OVGrasp: Open-Vocabulary Grasping Assistance via Multimodal Intent Detection
This work addresses the challenge of restoring autonomy for people with motor impairments by enabling robust, open-vocabulary grasp assistance in unpredictable settings, representing a domain-specific advancement.
The paper tackles the problem of providing grasping assistance for individuals with motor impairments in unstructured environments by developing OVGrasp, a hierarchical control framework that integrates multimodal inputs like RGB-D vision and voice commands, achieving a grasping ability score of 87.00% in evaluations with ten participants.

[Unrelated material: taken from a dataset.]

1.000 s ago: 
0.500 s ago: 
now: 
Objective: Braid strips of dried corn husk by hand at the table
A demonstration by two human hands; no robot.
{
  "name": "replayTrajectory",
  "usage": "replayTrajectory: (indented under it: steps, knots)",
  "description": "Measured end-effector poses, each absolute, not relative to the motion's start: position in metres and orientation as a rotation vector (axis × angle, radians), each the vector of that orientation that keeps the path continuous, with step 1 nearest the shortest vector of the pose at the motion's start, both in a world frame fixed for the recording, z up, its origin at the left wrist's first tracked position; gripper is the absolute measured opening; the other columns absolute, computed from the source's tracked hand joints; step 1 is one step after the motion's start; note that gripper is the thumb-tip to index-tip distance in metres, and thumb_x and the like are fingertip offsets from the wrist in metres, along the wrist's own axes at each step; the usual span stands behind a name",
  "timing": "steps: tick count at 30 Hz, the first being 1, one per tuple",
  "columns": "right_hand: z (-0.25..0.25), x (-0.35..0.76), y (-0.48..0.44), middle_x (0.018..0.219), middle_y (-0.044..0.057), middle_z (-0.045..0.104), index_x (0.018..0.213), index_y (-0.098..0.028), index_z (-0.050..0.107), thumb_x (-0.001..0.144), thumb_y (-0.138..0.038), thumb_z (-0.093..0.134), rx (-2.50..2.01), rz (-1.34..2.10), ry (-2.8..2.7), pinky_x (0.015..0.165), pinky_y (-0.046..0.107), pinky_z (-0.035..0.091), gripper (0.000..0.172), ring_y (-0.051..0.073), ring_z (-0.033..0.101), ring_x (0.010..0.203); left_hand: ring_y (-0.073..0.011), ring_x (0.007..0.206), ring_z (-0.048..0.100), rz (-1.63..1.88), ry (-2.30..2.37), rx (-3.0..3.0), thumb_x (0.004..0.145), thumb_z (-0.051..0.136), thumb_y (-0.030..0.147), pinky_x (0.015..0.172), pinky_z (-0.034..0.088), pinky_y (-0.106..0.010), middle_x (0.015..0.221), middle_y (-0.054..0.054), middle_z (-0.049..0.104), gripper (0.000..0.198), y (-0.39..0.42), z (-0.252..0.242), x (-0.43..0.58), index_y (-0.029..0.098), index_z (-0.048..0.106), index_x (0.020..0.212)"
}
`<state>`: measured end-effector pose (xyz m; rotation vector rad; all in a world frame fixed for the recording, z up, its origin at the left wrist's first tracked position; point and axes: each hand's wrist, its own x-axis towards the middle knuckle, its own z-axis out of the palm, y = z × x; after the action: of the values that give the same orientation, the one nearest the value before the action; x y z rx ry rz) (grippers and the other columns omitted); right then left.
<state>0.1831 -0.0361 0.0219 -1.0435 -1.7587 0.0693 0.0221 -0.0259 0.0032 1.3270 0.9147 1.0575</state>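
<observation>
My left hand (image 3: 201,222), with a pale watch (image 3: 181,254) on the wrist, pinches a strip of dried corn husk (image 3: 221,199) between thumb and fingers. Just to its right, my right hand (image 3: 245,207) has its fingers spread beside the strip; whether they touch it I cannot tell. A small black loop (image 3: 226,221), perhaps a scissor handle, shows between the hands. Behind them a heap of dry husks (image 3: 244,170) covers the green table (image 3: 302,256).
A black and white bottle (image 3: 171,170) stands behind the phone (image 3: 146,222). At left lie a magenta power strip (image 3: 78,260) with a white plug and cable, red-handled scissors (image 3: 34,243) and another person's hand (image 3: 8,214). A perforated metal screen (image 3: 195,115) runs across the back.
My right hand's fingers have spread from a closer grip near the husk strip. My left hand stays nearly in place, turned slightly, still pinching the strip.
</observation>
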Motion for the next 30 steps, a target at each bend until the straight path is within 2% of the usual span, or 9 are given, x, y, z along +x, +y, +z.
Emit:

Grasping assistance is essential for restoring autonomy in individuals with motor impairments, particularly in unstructured environments where object categories and user intentions are diverse and unpredictable. We present OVGrasp, a hierarchical control framework for soft exoskeleton-based grasp assistance that integrates RGB-D vision, open-vocabulary prompts, and voice commands to enable robust multimodal interaction. To enhance generalization in open environments, OVGrasp incorporates a vision-language foundation model with an open-vocabulary mechanism, allowing zero-shot detection of previously unseen objects without retraining. A multimodal decision-maker further fuses spatial and linguistic cues to infer user intent, such as grasp or release, in multi-object scenarios. We deploy the complete framework on a custom egocentric-view wearable exoskeleton and conduct systematic evaluations on 15 objects across three grasp types. Experimental results with ten participants demonstrate that OVGrasp achieves a grasping ability score (GAS) of 87.00%, outperforming state-of-the-art baselines and achieving improved kinematic alignment with natural hand motion.